When I was going to the University of Idaho, there were nutrition students at the dairy there making haylage for the cows and the sheep. They baled up the hay (not sure if there was a special way of doing this) when it was at the right moisture content for silage and then wrapped the bales using the plastic that they use for sealing up pallets...then flipped the bales on their sides and went around that way. I think they turned out just fine.


----------



## SANDQ (Dec 27, 2011)

Well it is now 1 month on from making my 2 trial bags of silage ( about 15 kg in total ) and I opened 1 at random earlier. To be honest I was expecting to find compost, to my suprise and delight I found the most beautiful sweet smelling silage instead!
I am very pleased with the out come, however, I have no way of telling its nutritional value, as my supply of fresh cut grass, came from the box on the back of my lawn mower, when we cut our lawn.
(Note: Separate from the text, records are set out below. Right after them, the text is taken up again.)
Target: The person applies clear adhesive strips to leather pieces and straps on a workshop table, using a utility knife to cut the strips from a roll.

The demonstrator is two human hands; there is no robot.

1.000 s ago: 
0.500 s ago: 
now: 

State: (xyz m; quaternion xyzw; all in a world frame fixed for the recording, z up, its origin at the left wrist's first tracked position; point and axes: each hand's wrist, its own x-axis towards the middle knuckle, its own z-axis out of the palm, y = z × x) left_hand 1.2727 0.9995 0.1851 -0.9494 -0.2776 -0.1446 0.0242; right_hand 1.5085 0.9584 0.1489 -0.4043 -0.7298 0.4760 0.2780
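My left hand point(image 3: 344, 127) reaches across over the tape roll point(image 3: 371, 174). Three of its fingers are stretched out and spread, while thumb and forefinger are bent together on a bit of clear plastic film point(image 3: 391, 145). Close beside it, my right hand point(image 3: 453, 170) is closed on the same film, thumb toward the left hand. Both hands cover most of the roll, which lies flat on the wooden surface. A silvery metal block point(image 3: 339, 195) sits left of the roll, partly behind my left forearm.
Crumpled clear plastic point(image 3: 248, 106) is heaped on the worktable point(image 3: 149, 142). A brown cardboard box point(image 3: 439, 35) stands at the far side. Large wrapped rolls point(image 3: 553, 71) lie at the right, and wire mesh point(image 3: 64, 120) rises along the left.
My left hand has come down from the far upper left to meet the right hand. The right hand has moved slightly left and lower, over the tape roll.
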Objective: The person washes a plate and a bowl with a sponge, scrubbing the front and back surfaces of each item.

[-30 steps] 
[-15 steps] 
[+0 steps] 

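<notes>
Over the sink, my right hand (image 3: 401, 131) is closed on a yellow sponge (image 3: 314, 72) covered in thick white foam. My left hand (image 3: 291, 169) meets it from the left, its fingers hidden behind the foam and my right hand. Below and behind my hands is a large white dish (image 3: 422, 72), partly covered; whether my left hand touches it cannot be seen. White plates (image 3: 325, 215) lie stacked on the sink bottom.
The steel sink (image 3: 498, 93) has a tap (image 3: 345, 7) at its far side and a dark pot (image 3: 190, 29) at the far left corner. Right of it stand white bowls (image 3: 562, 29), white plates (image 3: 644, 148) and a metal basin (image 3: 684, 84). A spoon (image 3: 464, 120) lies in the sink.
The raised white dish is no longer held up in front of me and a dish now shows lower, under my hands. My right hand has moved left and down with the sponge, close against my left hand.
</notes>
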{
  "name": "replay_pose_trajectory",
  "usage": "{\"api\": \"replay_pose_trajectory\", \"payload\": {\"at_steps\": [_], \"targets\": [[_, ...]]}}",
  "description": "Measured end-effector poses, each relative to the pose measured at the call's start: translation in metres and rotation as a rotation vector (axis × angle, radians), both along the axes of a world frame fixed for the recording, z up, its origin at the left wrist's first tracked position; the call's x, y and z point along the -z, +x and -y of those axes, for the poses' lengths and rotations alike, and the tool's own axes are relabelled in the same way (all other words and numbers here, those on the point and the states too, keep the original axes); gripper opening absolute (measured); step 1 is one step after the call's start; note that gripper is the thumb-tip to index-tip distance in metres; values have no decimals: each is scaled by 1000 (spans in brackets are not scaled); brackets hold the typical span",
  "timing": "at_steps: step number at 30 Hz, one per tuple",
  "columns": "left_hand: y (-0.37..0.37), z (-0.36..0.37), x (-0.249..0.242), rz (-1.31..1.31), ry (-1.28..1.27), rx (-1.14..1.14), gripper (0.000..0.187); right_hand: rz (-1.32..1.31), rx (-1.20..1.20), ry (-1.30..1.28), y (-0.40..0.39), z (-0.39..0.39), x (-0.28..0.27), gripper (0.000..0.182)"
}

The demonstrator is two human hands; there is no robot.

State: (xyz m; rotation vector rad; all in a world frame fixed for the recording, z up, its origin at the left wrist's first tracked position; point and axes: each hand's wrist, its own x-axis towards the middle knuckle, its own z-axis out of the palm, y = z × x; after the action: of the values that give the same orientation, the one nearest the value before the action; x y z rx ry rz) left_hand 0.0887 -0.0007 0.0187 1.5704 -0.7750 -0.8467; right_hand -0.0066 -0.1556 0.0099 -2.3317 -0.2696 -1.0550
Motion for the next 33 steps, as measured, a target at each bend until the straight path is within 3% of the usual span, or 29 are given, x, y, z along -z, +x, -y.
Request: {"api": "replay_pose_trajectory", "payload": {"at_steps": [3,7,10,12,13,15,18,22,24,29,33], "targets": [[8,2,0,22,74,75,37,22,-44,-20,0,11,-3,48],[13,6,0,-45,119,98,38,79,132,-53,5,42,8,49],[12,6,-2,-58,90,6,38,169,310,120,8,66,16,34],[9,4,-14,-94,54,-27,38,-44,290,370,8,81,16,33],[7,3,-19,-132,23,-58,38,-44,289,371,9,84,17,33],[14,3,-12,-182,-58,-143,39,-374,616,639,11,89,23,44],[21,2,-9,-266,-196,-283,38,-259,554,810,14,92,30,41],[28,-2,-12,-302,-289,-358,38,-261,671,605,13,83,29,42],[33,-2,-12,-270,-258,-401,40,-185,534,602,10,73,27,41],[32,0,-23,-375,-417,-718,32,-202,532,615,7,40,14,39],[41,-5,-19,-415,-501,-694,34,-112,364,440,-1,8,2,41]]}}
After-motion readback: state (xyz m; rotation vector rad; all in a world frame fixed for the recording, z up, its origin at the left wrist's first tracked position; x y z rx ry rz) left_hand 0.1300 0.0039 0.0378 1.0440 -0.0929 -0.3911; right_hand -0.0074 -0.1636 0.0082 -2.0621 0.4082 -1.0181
This is probably not the best supply of grass, but it does come out fine chopped and rather than throw it away, I thought I would test the " the little bag silage " process, with it.
I have tried a hand full of it on 2 of my goats, and they love it!! As my goats go out to pasture most of the year, I was thinking of making silage from my lawn when the grass is good enough throughout the year, and feeding it as a supplement to hay, when the winter is here,and my goats are on a maintenance ration only. 
I was wondering how much to feed to the goats, I have read somewhere that in the winter 1 kg per goat per day will suffice, but this was in India.
On the whole I recommend the " LBS " method of making silage, a plus being that you can make it in small amounts, throughout the year and store it for the winter.


----------



## dragonlair (Mar 24, 2009)

When I had the commercial cow dairy and a large herd of milk goats, I fed my goats the grass silage and corn silage. They loved it and we never had a problem with any illnesses. The big factor is how well it was stored. We had a huge airtight silo and the product that came out was real nice. I just made sure the goats had more hay than silage and had the hay in their gut before I fed the silage. Well, the cows too, but this is about the goats.


----------



## smithurmonds (Jan 20, 2011)

Trysta said:


> The Chaffe hay would be too expensive to feed in large amounts


By the time I factor in the cost of having quality alfalfa shipped here, plus the enormous amount of waste, and quality degradation/spoilage due to our humidity Chaffhaye is not more expensive for us.


----------